━━━━━ Provided material ━━━━━

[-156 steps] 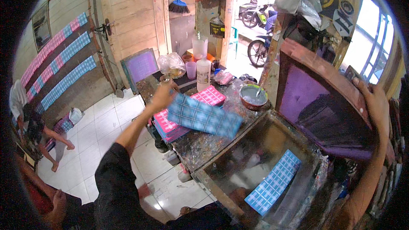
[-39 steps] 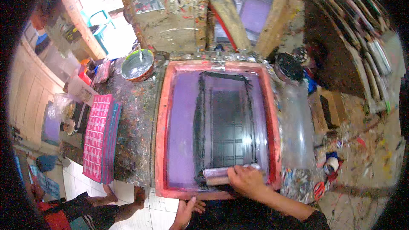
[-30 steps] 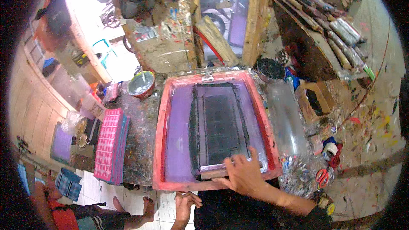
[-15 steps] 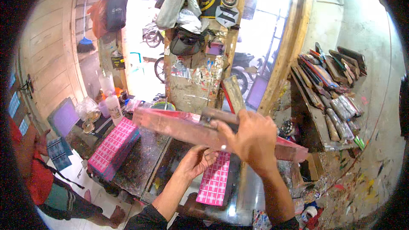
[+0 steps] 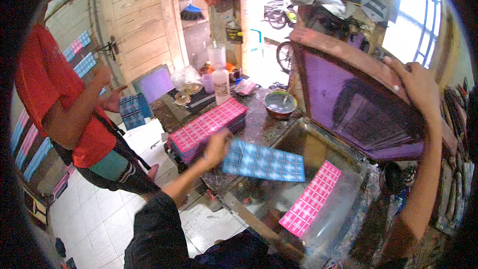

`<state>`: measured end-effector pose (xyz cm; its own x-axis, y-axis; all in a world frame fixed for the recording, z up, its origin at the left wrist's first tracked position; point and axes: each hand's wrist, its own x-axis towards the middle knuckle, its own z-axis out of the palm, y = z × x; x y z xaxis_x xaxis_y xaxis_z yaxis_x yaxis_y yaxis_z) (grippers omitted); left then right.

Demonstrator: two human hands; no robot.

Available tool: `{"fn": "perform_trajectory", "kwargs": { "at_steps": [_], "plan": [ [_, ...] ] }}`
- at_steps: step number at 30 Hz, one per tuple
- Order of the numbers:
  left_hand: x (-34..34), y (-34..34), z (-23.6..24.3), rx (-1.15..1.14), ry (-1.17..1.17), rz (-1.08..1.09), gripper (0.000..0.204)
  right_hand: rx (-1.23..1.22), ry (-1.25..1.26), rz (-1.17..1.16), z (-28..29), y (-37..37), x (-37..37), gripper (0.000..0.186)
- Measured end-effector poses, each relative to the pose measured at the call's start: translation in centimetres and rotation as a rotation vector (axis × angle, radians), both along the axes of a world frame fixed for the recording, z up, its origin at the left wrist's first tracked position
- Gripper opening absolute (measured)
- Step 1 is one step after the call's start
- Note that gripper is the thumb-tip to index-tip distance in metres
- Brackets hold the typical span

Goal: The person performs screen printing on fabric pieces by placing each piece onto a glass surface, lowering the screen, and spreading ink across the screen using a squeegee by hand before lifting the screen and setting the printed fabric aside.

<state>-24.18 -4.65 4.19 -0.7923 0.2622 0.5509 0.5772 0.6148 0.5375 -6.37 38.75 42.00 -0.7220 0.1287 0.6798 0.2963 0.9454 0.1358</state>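
My left hand [image 5: 217, 150] pinches one end of a blue checked sheet [image 5: 265, 162], holding it out over the table's left side. My right hand [image 5: 417, 85] grips the upper edge of a screen-printing frame [image 5: 348, 54], with fingers over its wooden rim. That frame stands tilted up, its purple mesh facing me. Below it, a pink checked sheet [image 5: 312, 198] lies on the glass table top [image 5: 343, 214], apart from both hands. Just beyond my left hand sits a stack of checked sheets [image 5: 211, 123] with a pink one on top.
A bowl [image 5: 280, 103] stands behind the glass, left of the frame. Further left are a plastic bottle [image 5: 220, 85] and a purple screen [image 5: 155, 83]. Another person in a red shirt [image 5: 94, 119] stands at left, holding a dark blue checked sheet [image 5: 134, 111]. Wooden-handled tools [image 5: 450, 149] crowd the right.
The view has swung left. The frame has gone from low over the glass to steeply raised. My left hand, earlier below the frame, now holds the blue checked sheet out to the left.
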Motion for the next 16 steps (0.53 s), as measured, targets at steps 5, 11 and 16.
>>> {"fn": "perform_trajectory", "kwargs": {
  "at_steps": [5,11,16],
  "plan": [
    [-11.5,-21.2,7.4,-0.636,0.432,0.511,0.018,-0.04,-0.056,0.142,0.4,-2.1,-2.6,0.068],
    [5.9,-1.0,-1.7,-0.377,0.24,-0.464,0.026,-0.162,-0.005,-0.071,3.4,-7.6,1.6,0.075],
    [15.8,9.6,-7.1,-0.438,-0.071,-0.757,0.044,-0.159,0.031,-0.003,1.8,-2.1,0.3,0.074]
  ]
}}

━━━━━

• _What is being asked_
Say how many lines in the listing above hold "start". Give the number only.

• _Task response_
2